**Aim of the task:** Return, from the listing below, every line that includes "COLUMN".
*** Data section ***
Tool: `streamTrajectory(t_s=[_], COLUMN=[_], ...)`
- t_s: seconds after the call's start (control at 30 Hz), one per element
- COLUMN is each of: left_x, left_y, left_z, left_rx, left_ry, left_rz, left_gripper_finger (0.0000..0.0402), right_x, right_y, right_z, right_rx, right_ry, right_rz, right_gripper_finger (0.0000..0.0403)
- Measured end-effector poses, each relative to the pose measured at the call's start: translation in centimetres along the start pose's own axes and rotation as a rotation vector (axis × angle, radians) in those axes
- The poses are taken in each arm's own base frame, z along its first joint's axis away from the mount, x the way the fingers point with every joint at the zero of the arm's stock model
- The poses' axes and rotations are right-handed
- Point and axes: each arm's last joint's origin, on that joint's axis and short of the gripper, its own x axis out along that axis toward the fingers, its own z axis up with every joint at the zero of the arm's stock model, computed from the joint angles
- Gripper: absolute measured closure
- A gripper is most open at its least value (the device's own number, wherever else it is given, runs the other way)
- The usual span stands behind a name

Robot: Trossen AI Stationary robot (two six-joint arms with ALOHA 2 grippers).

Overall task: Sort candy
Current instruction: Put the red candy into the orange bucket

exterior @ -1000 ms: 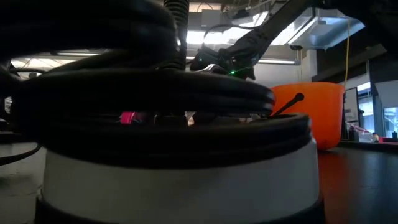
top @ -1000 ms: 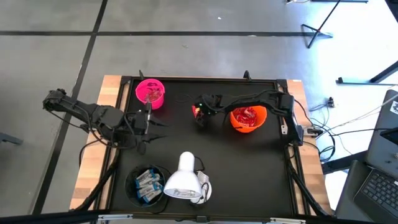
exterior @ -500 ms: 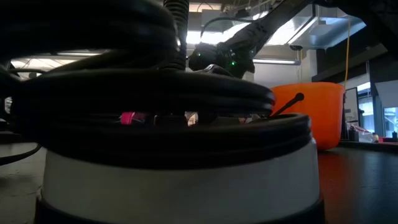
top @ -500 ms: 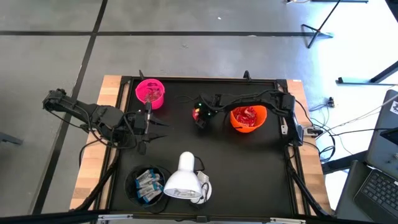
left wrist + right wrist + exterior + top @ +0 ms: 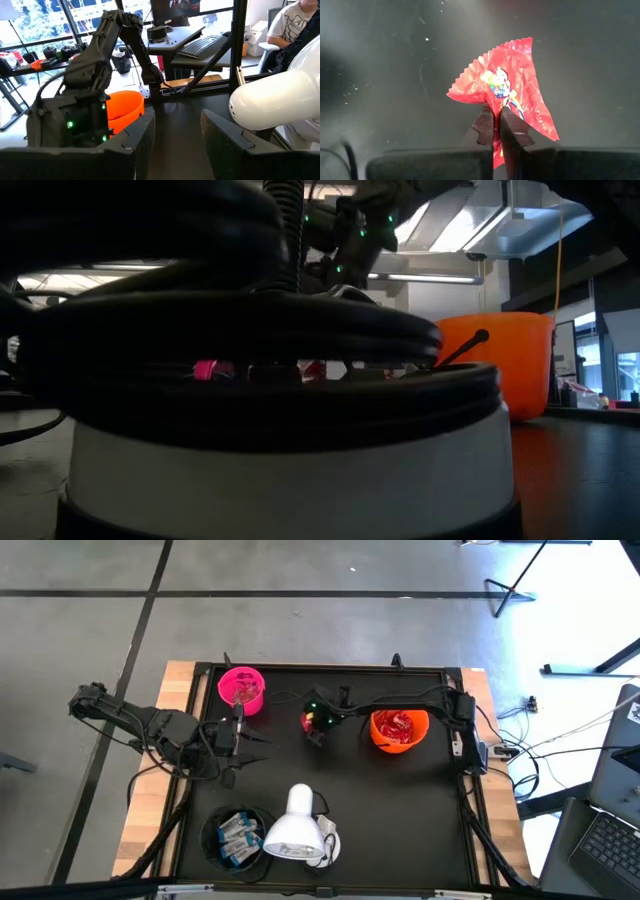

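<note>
You've got 1 red crinkly packet (image 5: pixel 506 95) pinched, and it's off the mat, hanging out past the fingertips with its long axis running straight on from the fingers (image 5: pixel 512 131). The right gripper (image 5: pixel 313 723) has its 2 fingers pressed together on the packet's lower edge, so most of the wrapper fans free beyond the tips.

Take the orange cup (image 5: pixel 400 731) as your landmark. The packet sits just to its left in the overhead view, close beside it but apart from its rim, with bare black mat (image 5: pixel 380 810) between. That cup already holds red packets (image 5: pixel 399 726), so I'd judge it the matching home, and the move ahead is a short carry rightward from gripper to cup. The right arm is clearly the nearer 1.

Left of the gripper, farther from the orange cup, the pink cup (image 5: pixel 241 688) stands at the mat's back edge. The black cup (image 5: pixel 236 835) with white-and-blue bars (image 5: pixel 234 830) is at the front, touching the white lamp head (image 5: pixel 295 830).

Your left gripper (image 5: pixel 177 131) waits well to the left of the orange cup, fingers spread and holding nothing.
</note>
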Motion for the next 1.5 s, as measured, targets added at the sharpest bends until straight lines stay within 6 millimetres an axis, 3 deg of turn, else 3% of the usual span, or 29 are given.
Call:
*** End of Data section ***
**Answer below:**
Tool: `streamTrajectory(t_s=[_], COLUMN=[_], ...)`
- COLUMN is each of: left_x, left_y, left_z, left_rx, left_ry, left_rz, left_gripper_finger (0.0000..0.0402), right_x, right_y, right_z, right_rx, right_ry, right_rz, right_gripper_finger (0.0000..0.0403)

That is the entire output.